Clients with crushing injuries to the pelvis are at increased risk of internal hemorrhage. Pelvic injuries are the second cause of death from trauma after head injuries.
Assessing the skin for external trauma and monitoring pain and alertness will be performed as part of the overall assessment but are not critical nursing actions at this time.
Assessing lung sounds is more critical with chest injuries and rib fractures.

74
Q

A client is admitted to the emergency department following a left severe ankle sprain caused by playing football with friends.

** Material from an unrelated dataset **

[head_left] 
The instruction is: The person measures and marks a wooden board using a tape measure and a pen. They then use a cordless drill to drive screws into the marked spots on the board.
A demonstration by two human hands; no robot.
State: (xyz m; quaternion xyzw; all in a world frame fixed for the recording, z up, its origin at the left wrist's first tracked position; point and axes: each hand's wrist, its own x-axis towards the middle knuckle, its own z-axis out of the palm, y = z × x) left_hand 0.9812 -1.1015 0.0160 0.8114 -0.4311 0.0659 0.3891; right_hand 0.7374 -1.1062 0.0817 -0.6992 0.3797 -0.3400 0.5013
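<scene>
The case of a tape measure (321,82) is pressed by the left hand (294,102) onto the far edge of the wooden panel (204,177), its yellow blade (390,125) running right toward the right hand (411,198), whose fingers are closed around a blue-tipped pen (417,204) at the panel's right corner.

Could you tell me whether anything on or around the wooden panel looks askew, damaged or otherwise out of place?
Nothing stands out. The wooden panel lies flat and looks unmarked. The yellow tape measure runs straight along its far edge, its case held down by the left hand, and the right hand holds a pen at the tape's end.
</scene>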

What nursing actions will the nurse implement at this time? (Select all that apply.)
A. Elevate the left leg above the level of the heart.
B. Tell the client to keep his left leg still.
C. Apply an elastic wrap or ankle or compression brace.
D. Administer morphine via IV push.
E. Apply heat to promote blood flow and healing.

A

A. Elevate the left leg above the level of the heart.
B. Tell the client to keep his left leg still.
C. Apply an elastic wrap or ankle or compression brace.

The nurse follows the RICE approach to emergency care of clients who experience a sports-related injury, which includes rest, ice, compression, and elevation of the affected part.
Heat may be used after 24 hours, but ice is needed now to reduce swelling. The client does not need a strong opioid for this injury.

75
Q
A rock climber has sustained an open fracture of the right tibia after a 20-foot (6 m) fall 2 days ago. The nurse plans to assess the client for which potential complications? (Select all that apply.)
A. Urinary tract infection (UTI)
B. Acute compartment syndrome (ACS)
C. Fat embolism syndrome (FES)
D. Osteomyelitis
E. Heart failure
A

B. Acute compartment syndrome (ACS)
C. Fat embolism syndrome (FES)
D. Osteomyelitis

ACS is a serious condition in which increased pressure within one or more compartments reduces circulation to the area. A fat embolus is a serious complication in which fat globules are released from yellow bone marrow into the bloodstream within 12 to 48 hours after the injury. FES usually results from long bone fracture or fracture repair but is occasionally seen in clients who have received a total joint replacement. Bone infection, or osteomyelitis, is most common in open fractures.
Heart failure is not a potential complication for this client; pulmonary embolism is a potential complication of venous thromboembolism, which can occur with a fracture. The client is at risk for wound infection resulting from orthopedic trauma, not a UTI.